Task description >> The answer must be the full listing, retyped exactly.

Provided data >>

Segment Open

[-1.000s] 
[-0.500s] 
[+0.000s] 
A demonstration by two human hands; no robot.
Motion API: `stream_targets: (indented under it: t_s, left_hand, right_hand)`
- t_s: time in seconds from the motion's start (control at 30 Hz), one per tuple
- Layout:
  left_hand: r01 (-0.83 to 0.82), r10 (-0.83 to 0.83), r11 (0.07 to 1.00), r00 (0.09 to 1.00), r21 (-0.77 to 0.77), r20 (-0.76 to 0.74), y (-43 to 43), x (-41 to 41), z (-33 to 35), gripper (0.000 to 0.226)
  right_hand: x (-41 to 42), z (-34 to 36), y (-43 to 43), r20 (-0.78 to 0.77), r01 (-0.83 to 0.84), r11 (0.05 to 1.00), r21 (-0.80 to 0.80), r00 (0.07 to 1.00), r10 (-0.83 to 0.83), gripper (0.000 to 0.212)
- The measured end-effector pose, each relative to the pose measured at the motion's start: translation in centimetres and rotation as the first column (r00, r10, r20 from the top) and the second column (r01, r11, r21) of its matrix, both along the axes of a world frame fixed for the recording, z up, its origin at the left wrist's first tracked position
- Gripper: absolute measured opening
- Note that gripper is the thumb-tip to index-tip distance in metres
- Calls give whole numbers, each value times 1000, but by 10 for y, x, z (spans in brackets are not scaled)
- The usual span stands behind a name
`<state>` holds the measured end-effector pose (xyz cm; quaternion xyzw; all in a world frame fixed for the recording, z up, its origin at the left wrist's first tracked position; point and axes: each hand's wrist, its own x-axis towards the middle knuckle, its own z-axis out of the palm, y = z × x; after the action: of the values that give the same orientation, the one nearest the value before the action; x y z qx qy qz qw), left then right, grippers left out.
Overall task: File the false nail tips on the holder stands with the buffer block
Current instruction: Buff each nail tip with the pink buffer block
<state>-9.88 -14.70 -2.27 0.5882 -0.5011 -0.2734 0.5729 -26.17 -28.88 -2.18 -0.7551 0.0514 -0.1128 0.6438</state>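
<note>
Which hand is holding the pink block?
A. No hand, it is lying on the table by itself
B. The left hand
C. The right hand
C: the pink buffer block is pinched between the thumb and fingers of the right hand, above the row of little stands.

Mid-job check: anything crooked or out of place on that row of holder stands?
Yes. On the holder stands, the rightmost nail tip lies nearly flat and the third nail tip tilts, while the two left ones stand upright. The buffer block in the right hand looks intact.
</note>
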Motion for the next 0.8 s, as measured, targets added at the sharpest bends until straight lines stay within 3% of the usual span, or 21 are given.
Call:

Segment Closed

Exercise answer >>
[-1.000s] 
[-0.500s] 
[+0.000s] 
A demonstration by two human hands; no robot.
Motion API: `stream_targets: (indented under it: t_s, left_hand, right_hand)`
- t_s: time in seconds from the motion's start (control at 30 Hz), one per tuple
- Layout:
  left_hand: r01 (-0.83 to 0.82), r10 (-0.83 to 0.83), r11 (0.07 to 1.00), r00 (0.09 to 1.00), r21 (-0.77 to 0.77), r20 (-0.76 to 0.74), y (-43 to 43), x (-41 to 41), z (-33 to 35), gripper (0.000 to 0.226)
  right_hand: x (-41 to 42), z (-34 to 36), y (-43 to 43), r20 (-0.78 to 0.77), r01 (-0.83 to 0.84), r11 (0.05 to 1.00), r21 (-0.80 to 0.80), r00 (0.07 to 1.00), r10 (-0.83 to 0.83), gripper (0.000 to 0.212)
- The measured end-effector pose, each relative to the pose measured at the motion's start: translation in centimetres and rotation as the first column (r00, r10, r20 from the top) and the second column (r01, r11, r21) of its matrix, both along the axes of a world frame fixed for the recording, z up, its origin at the left wrist's first tracked position
- Gripper: absolute measured opening
- Note that gripper is the thumb-tip to index-tip distance in metres
- Calls give whole numbers, each value times 1000, but by 10 for y, x, z (spans in brackets are not scaled)
- The usual span stands behind a name
`<state>` holds the measured end-effector pose (xyz cm; quaternion xyzw; all in a world frame fixed for the recording, z up, its origin at the left wrist's first tracked position; point and axes: each hand's wrist, its own x-axis towards the middle knuckle, its own z-axis out of the palm, y = z × x; after the action: of the values that give the same orientation, the one nearest the value before the action; x y z qx qy qz qw), left then right, grippers left out.
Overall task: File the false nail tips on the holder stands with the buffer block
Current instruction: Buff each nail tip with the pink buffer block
<state>-9.88 -14.70 -2.27 0.5882 -0.5011 -0.2734 0.5729 -26.17 -28.88 -2.18 -0.7551 0.0514 -0.1128 0.6438</state>
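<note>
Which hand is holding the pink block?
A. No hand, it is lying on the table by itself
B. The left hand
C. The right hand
C: the pink buffer block is pinched between the thumb and fingers of the right hand, above the row of little stands.

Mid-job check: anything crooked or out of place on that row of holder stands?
Yes. On the holder stands, the rightmost nail tip lies nearly flat and the third nail tip tilts, while the two left ones stand upright. The buffer block in the right hand looks intact.
</note>
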Motion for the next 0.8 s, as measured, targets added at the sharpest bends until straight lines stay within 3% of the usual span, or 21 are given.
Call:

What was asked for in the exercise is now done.